Читаем La Caída De Los Gigantes полностью

Bea estaba en su elemento. Iba vestida de forma arrebatadora en seda rosa y, con un efecto perfectamente estudiado, sus tirabuzones rubios parecían un tanto alborotados, como si acabase de interrumpir un beso ilícito. Conversaba animadamente con el rey. Intuyendo que las charlas superficiales no eran del agrado de Jorge V, la princesa estaba contándole cómo Pedro el Grande había creado la armada rusa, y el monarca asentía con gesto de interés genuino.

Peel se asomó por la puerta del comedor con una expresión expectante en el rostro cubierto de pecas. Captó la atención de Fitz y le hizo una señal muy elocuente. Fitz se dirigió a la reina:

– ¿Desea que pasemos a cenar, su majestad?

Ella le ofreció el brazo. Detrás de ellos, el rey entrelazó el suyo con el de Bea y el resto de los comensales formaron parejas conforme al protocolo. Cuando todos estuvieron listos, entraron en el comedor en procesión.

– Qué bonita… – murmuró la reina al ver la mesa.

– Gracias, majestad – contestó Fitz, y exhaló un imperceptible suspiro de alivio.

Bea había hecho un trabajo maravilloso: había tres arañas de luces colgadas a escasa altura encima de la alargada mesa, cuyos reflejos destellaban en las copas de cristal distribuidas en el sitio de cada comensal. La totalidad de la cubertería era de oro, al igual que los saleros y los pimenteros, y aun las minúsculas cerilleras para los fumadores. El mantel blanco estaba cubierto de rosas procedentes del invernadero y, para conferir un último toque espectacular al conjunto, Bea había colocado delicadas hojas de helecho que descendían desde las arañas hasta las pirámides de uvas sobre las bandejas doradas.

Todos tomaron asiento, el obispo bendijo la mesa y Fitz se tranquilizó. Las reuniones que empezaban bien casi siempre transcurrían sin incidencias; por lo general, el vino y la comida hacían que los asistentes estuvieran menos dispuestos a encontrar defectos.

El menú comenzaba con los hors d’oeuvres rusos, un guiño a la tierra natal de Bea: blinis con caviar y nata, tostadas con pescado ahumado, galletitas saladas con arenques en vinagre, todo regado con el champán Perrier-Jouët de 1892, tan delicioso y suave como Peel había prometido. Fitz no apartaba la mirada del mayordomo, y este no le quitaba la vista de encima al rey. En cuanto Su Majestad soltaba los cubiertos, Peel retiraba su plato, y esa era la señal para que los lacayos se llevaran el resto. El comensal que todavía siguiese disfrutando del plato tenía que dejarlo en señal de deferencia.

A continuación, sirvieron la sopa, un pot-au-feu acompañado de un oloroso jerez de Sanlúcar de Barrameda. El pescado era lenguado, regado con un maduro Meursault Charmes que sabía a gloria. Para los medallones de cordero galés, Fitz había escogido el Château Lafite de 1875, pues el de 1870 todavía no estaba listo para su consumo. Siguió corriendo el vino tinto con el parfait de hígado de oca que sirvieron después y con el último plato de carne: hojaldre relleno de codorniz con uvas.

Nadie se comía todo aquello: los hombres seleccionaban lo que les gustaba y hacían caso omiso del resto, mientras que las mujeres picoteaban de uno o dos platos. Muchas de las viandas regresaban a la cocina intactas.

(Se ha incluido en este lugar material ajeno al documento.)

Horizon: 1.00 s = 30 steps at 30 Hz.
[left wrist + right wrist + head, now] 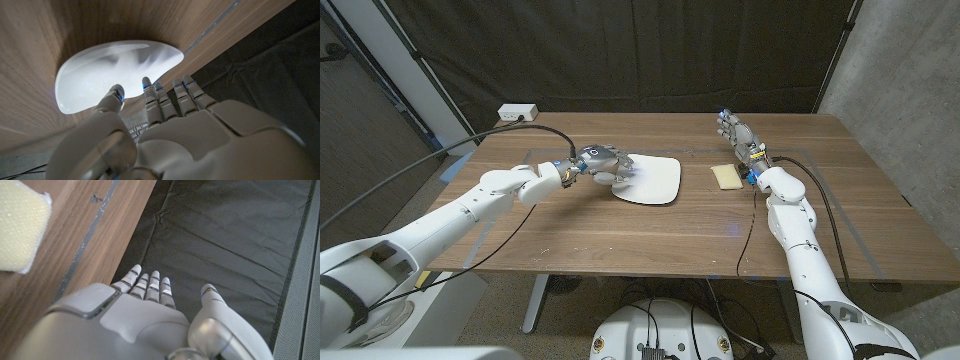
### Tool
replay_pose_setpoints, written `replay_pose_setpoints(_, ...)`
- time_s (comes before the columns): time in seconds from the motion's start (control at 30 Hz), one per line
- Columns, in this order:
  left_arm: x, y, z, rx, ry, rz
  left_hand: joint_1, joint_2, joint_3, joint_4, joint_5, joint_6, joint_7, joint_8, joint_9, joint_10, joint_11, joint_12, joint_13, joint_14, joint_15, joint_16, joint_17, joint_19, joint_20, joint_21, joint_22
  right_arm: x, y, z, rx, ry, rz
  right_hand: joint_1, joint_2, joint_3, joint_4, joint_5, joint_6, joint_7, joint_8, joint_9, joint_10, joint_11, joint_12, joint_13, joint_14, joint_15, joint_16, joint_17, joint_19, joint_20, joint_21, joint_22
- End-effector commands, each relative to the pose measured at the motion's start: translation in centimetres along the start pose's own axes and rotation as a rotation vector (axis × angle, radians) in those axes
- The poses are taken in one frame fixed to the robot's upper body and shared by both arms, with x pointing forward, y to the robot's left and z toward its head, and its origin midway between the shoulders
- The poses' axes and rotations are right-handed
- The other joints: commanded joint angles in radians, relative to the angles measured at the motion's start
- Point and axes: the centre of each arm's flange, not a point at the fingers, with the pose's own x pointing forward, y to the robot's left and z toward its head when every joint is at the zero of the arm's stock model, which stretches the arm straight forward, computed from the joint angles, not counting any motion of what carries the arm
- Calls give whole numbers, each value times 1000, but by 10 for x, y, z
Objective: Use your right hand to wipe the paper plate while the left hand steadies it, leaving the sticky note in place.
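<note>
Careful: your right hand (pixel 738 136) is spread and empty beside the sponge (pixel 727 176); your left hand (pixel 599 162), fingers apart, could nudge the paper plate (pixel 650 180).

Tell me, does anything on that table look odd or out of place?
Nothing is spilled or broken. One oddity: no sticky note is visible on the paper plate. The left robot hand rests at the plate's edge, while the right robot hand is raised beside the yellow sponge, not holding it.
</note>
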Motion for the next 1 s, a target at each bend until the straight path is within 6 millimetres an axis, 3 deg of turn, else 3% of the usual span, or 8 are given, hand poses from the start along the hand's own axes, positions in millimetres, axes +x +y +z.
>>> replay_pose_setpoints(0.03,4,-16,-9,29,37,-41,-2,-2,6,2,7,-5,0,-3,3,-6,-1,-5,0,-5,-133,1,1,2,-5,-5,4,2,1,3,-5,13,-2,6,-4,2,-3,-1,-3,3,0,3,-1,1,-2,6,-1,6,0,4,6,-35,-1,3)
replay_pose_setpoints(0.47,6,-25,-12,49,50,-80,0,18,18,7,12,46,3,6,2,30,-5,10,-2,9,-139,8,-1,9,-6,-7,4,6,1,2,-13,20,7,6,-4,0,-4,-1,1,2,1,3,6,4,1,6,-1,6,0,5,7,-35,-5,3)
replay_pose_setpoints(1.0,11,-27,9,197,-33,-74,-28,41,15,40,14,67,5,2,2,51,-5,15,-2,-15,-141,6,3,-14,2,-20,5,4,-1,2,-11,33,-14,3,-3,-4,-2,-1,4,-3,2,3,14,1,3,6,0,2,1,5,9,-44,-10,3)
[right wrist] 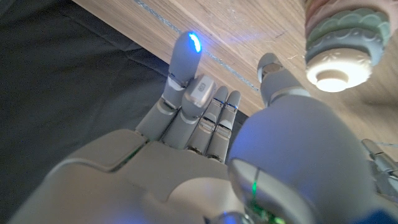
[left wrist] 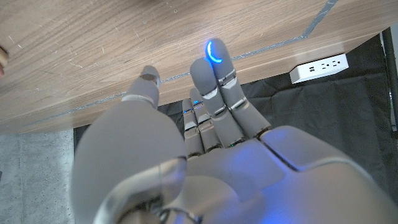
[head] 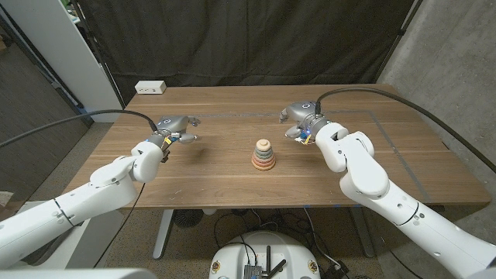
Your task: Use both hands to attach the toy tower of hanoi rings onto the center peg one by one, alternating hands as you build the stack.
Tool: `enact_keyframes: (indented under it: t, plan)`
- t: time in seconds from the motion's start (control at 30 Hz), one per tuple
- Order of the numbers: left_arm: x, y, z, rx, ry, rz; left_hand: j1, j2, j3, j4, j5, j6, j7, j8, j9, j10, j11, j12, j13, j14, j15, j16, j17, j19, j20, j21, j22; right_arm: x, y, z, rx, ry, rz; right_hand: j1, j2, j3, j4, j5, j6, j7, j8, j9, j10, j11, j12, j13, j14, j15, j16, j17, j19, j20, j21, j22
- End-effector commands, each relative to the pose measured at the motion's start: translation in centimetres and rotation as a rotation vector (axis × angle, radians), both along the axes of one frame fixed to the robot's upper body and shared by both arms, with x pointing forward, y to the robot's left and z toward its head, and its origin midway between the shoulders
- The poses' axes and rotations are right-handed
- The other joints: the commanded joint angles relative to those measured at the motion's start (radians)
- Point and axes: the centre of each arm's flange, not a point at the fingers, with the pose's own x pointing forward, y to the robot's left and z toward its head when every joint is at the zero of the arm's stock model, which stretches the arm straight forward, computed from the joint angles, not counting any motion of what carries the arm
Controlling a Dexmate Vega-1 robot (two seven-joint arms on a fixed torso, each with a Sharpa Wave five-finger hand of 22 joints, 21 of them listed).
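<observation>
The left robot hand [head: 177, 126] and right robot hand [head: 301, 115] hold nothing, fingers loosely apart — all the rings [head: 263, 155] look stacked mid-tabletop [head: 232, 182] — so pull back slowly, without bumping them.

The ring stack [head: 264, 155] is being shown in pastel bands of pink, grey-green, orange and cream. The table [head: 232, 178] is being seen as brown wood grain. Grey fingers with a blue light are being displayed on the left hand [head: 177, 126] and the right hand [head: 301, 115].
</observation>
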Motion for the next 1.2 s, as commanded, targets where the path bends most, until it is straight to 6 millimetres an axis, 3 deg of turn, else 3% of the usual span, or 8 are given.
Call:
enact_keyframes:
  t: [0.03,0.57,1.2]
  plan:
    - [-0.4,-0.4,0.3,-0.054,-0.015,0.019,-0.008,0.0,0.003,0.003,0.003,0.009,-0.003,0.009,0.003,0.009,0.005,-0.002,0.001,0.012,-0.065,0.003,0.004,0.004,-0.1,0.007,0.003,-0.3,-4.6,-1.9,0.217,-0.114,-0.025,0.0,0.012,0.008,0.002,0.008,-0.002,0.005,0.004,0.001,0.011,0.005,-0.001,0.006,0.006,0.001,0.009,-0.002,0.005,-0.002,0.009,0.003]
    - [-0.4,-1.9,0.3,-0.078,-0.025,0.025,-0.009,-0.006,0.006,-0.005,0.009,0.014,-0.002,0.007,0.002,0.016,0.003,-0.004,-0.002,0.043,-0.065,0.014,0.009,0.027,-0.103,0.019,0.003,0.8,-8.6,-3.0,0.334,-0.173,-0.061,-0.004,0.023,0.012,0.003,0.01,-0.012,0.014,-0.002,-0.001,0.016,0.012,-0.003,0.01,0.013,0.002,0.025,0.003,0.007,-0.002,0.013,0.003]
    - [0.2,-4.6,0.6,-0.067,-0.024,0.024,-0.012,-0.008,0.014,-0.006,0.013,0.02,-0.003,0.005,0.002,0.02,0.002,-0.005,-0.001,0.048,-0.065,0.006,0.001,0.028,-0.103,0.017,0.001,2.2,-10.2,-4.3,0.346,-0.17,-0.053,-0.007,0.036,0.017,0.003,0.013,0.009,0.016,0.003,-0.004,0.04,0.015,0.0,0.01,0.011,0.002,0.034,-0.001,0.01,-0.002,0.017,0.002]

Hubo ensalada, un postre, surtido de aperitivos salados, fruta y petits fours. Finalmente, la princesa Bea alzó una discreta ceja en dirección a la reina, quien respondió con un asentimiento casi imperceptible. Ambas se pusieron en pie, todos los demás las imitaron y las damas abandonaron la sala.

Los hombres volvieron a tomar asiento, los lacayos llevaron cajas de cigarros y Peel depositó un decantador de oporto Ferreira de 1847 a la derecha del rey. Fitz aspiró agradecido el humo de un cigarro. Las cosas habían ido bien. El rey era célebre por su escasa afición a la vida social, pues solo se sentía cómodo entre sus viejos compañeros de sus felices días en la Marina. Sin embargo, aquella noche se había mostrado muy afable y todo había ido como la seda. Hasta las naranjas habían llegado a tiempo.

Fitz había hablado antes con sir Alan Tite, el ayuda de cámara del rey, un oficial retirado que aún lucía anticuadas patillas. Habían acordado que, al día siguiente, el rey dispondría de aproximadamente una hora a solas para departir con cada uno de los hombres sentados a la mesa, todos ellos depositarios de información privilegiada de un gobierno u otro. Aquella noche, Fitz debía romper el hielo entablando una conversación política de carácter general. Carraspeó unos segundos y se dirigió a Walter von Ulrich.